------ Records provided ------

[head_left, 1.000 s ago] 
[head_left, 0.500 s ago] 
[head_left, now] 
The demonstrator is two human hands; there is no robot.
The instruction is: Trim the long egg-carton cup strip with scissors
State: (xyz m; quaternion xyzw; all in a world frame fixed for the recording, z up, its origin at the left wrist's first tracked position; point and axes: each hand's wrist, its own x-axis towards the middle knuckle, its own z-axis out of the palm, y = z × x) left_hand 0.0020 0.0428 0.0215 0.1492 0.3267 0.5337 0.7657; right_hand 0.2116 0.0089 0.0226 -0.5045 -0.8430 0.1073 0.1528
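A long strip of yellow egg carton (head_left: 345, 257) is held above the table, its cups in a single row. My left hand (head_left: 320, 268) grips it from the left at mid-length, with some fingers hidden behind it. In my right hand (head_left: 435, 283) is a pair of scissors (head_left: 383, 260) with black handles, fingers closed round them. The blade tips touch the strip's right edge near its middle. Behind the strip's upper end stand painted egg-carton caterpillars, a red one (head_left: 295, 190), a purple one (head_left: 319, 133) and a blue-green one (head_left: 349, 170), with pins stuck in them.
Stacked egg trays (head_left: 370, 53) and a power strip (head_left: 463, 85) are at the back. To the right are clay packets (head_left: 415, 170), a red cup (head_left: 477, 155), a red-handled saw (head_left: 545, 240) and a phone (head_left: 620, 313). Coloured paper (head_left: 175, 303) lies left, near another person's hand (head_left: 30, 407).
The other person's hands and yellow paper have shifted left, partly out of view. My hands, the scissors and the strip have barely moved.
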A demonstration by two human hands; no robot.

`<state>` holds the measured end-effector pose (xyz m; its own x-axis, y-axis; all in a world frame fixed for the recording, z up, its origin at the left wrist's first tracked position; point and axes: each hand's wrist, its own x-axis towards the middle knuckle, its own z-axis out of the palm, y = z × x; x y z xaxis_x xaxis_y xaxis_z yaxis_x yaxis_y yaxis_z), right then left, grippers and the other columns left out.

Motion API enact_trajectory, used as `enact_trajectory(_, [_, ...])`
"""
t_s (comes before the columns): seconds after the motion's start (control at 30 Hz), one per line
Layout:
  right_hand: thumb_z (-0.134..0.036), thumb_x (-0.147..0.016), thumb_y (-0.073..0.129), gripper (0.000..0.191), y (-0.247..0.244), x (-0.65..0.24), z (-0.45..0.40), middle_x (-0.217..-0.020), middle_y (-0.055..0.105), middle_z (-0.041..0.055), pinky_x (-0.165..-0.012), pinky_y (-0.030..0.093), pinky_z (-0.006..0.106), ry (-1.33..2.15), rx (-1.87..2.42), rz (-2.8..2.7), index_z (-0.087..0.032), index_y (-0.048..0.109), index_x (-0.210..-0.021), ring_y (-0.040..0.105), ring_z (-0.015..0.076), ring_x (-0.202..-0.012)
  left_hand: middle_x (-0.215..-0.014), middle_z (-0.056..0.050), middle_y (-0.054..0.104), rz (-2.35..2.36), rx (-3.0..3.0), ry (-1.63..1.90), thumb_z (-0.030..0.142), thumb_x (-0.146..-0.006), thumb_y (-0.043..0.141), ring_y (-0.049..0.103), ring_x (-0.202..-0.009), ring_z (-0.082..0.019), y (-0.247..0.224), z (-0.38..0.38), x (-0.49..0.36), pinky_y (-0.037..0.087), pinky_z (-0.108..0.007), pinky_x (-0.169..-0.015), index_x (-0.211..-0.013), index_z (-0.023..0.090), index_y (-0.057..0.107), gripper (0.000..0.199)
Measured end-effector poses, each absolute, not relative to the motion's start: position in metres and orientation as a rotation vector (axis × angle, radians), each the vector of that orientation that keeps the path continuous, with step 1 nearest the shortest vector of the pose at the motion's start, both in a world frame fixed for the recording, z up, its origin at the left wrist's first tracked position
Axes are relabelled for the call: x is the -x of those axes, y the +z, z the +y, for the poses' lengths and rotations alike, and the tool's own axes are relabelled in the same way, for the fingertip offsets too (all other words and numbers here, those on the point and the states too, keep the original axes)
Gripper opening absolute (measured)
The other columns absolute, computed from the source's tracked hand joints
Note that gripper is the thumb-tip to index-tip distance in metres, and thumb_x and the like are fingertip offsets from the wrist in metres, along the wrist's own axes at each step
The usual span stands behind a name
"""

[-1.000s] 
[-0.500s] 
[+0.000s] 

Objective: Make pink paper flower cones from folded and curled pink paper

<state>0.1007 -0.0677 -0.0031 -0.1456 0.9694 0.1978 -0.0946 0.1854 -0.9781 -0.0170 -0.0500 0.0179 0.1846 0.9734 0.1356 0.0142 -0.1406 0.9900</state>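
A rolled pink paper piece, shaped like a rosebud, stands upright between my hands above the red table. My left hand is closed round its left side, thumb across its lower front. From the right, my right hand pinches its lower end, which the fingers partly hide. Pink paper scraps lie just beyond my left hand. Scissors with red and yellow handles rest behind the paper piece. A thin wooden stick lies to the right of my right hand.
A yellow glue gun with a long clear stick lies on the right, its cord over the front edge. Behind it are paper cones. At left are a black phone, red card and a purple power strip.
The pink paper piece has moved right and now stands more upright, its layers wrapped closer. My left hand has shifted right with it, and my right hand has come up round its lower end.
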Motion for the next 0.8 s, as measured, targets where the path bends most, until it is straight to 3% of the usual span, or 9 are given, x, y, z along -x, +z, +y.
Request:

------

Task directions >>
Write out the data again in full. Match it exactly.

Output >>
[head_left, 1.000 s ago] 
[head_left, 0.500 s ago] 
[head_left, now] 
The demonstrator is two human hands; there is no robot.
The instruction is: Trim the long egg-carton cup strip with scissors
State: (xyz m; quaternion xyzw; all in a world frame fixed for the recording, z up, its origin at the left wrist's first tracked position; point and axes: each hand's wrist, its own x-axis towards the middle knuckle, its own z-axis out of the palm, y = z × x) left_hand 0.0020 0.0428 0.0215 0.1492 0.3267 0.5337 0.7657; right_hand 0.2116 0.0089 0.0226 -0.5045 -0.8430 0.1073 0.1528
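A long strip of yellow egg carton (head_left: 345, 257) is held above the table, its cups in a single row. My left hand (head_left: 320, 268) grips it from the left at mid-length, with some fingers hidden behind it. In my right hand (head_left: 435, 283) is a pair of scissors (head_left: 383, 260) with black handles, fingers closed round them. The blade tips touch the strip's right edge near its middle. Behind the strip's upper end stand painted egg-carton caterpillars, a red one (head_left: 295, 190), a purple one (head_left: 319, 133) and a blue-green one (head_left: 349, 170), with pins stuck in them.
Stacked egg trays (head_left: 370, 53) and a power strip (head_left: 463, 85) are at the back. To the right are clay packets (head_left: 415, 170), a red cup (head_left: 477, 155), a red-handled saw (head_left: 545, 240) and a phone (head_left: 620, 313). Coloured paper (head_left: 175, 303) lies left, near another person's hand (head_left: 30, 407).
The other person's hands and yellow paper have shifted left, partly out of view. My hands, the scissors and the strip have barely moved.
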A demonstration by two human hands; no robot.

`<state>` holds the measured end-effector pose (xyz m; its own x-axis, y-axis; all in a world frame fixed for the recording, z up, its origin at the left wrist's first tracked position; point and axes: each hand's wrist, its own x-axis towards the middle knuckle, its own z-axis out of the palm, y = z × x; x y z xaxis_x xaxis_y xaxis_z yaxis_x yaxis_y yaxis_z), right then left, grippers and the other columns left out.

Motion API enact_trajectory, used as `enact_trajectory(_, [_, ...])`
"""
t_s (comes before the columns): seconds after the motion's start (control at 30 Hz), one per line
Layout:
  right_hand: thumb_z (-0.134..0.036), thumb_x (-0.147..0.016), thumb_y (-0.073..0.129), gripper (0.000..0.191), y (-0.247..0.244), x (-0.65..0.24), z (-0.45..0.40), middle_x (-0.217..-0.020), middle_y (-0.055..0.105), middle_z (-0.041..0.055), pinky_x (-0.165..-0.012), pinky_y (-0.030..0.093), pinky_z (-0.006..0.106), ry (-1.33..2.15), rx (-1.87..2.42), rz (-2.8..2.7), index_z (-0.087..0.032), index_y (-0.048..0.109), index_x (-0.210..-0.021), ring_y (-0.040..0.105), ring_z (-0.015..0.076), ring_x (-0.202..-0.012)
  left_hand: middle_x (-0.215..-0.014), middle_z (-0.056..0.050), middle_y (-0.054..0.104), rz (-2.35..2.36), rx (-3.0..3.0), ry (-1.63..1.90), thumb_z (-0.030..0.142), thumb_x (-0.146..-0.006), thumb_y (-0.043..0.141), ring_y (-0.049..0.103), ring_x (-0.202..-0.009), ring_z (-0.082..0.019), y (-0.247..0.224), z (-0.38..0.38), x (-0.49..0.36), pinky_y (-0.037..0.087), pinky_z (-0.108..0.007), pinky_x (-0.169..-0.015), index_x (-0.211..-0.013), index_z (-0.023..0.090), index_y (-0.057..0.107), gripper (0.000..0.199)
Measured end-effector poses, each absolute, not relative to the motion's start: position in metres and orientation as a rotation vector (axis × angle, radians), each the vector of that orientation that keeps the path continuous, with step 1 nearest the shortest vector of the pose at the motion's start, both in a world frame fixed for the recording, z up, its origin at the left wrist's first tracked position
Axes are relabelled for the call: x is the -x of those axes, y the +z, z the +y, for the poses' lengths and rotations alike, and the tool's own axes are relabelled in the same way, for the fingertip offsets too (all other words and numbers here, those on the point and the states too, keep the original axes)
Gripper opening absolute (measured)
The other columns absolute, computed from the source's tracked hand joints
Note that gripper is the thumb-tip to index-tip distance in metres, and thumb_x and the like are fingertip offsets from the wrist in metres, along the wrist's own axes at each step
The usual span stands behind a name
"""

[-1.000s] 
[-0.500s] 
[+0.000s] 

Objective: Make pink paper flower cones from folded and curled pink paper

<state>0.1007 -0.0677 -0.0031 -0.1456 0.9694 0.1978 -0.0946 0.1854 -0.9781 -0.0170 -0.0500 0.0179 0.1846 0.9734 0.1356 0.0142 -0.1406 0.9900</state>
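A rolled pink paper piece, shaped like a rosebud, stands upright between my hands above the red table. My left hand is closed round its left side, thumb across its lower front. From the right, my right hand pinches its lower end, which the fingers partly hide. Pink paper scraps lie just beyond my left hand. Scissors with red and yellow handles rest behind the paper piece. A thin wooden stick lies to the right of my right hand.
A yellow glue gun with a long clear stick lies on the right, its cord over the front edge. Behind it are paper cones. At left are a black phone, red card and a purple power strip.
The pink paper piece has moved right and now stands more upright, its layers wrapped closer. My left hand has shifted right with it, and my right hand has come up round its lower end.
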Motion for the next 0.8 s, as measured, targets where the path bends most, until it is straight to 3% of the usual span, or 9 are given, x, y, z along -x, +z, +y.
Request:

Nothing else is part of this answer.